Corujas-buraqueiras em vigilância alternada

Enquanto escrevo, ali no gramado um par de corujas-buraqueiras (Athene cunicularia) vigia a entrada do ninho. Por que será que em algumas culturas as corujas são consideradas mensageiras de acontecimentos infelizes? Talvez a explicação esteja no grito estridente que emitem. À noite, quando tudo o mais está em silêncio, não é mesmo música das mais agradáveis.
Corujinha, artesanato
karajá
É verdade que entre os antigos gregos o mocho era símbolo de sabedoria, em virtude de sua associação com a deusa Palas Atena. Já entre indígenas do Brasil, o conceito sobre as estrigiformes era (ou é) um tanto variável.
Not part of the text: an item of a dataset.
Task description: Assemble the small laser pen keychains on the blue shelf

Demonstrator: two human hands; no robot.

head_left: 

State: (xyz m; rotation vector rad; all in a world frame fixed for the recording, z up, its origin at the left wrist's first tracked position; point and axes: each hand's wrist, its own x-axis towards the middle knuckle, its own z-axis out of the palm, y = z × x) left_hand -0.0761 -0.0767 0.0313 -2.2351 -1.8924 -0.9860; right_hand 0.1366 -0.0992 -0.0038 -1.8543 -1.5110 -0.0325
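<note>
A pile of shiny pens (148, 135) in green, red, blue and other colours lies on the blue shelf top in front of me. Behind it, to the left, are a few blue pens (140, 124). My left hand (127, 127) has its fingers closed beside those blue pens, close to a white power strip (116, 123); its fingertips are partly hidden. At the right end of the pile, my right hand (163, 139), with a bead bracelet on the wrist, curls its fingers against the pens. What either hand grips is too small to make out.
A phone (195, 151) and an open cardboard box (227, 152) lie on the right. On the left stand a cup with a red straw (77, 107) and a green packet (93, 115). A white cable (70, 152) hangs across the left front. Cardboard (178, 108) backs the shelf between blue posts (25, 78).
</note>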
Vejam, leitores, o que se encontra no Itinerário e Trabalhos da Comissão de Estudos da Estrada de Ferro do Madeira e Mamoré, datado de 1885, sem menção a uma etnia indígena específica, mas com certeza fazendo referência a quem vivia no Norte do Brasil:
"A coruja passa por agoureira; grasnando junto à taba (casa), é sinal de que vai morrer pessoa da família. Se, porém, passam patos-do-mato por cima da casa é aviso de próxima visita de pessoas de consideração" (*). Que dizer, no entanto, da bela corujinha aí ao lado, um brinquedo simpático, em artesanato karajá contemporâneo?
Quanto a vocês que leem este texto, que ideia têm sobre as corujas? Eu, particularmente, até gosto delas, e, por isso, resolvi homenageá-las aqui com algumas fotos, por conta do "& Outras Histórias" deste blog. Divirtam-se!

Corujas-buraqueiras em árvore

Dona coruja e seus filhotes

(*) _____. Itinerário e Trabalhos da Comissão de Estudos da Estrada de Ferro do Madeira e Mamoré. Rio de Janeiro: Soares e Niemeyer, 1885, p. 128.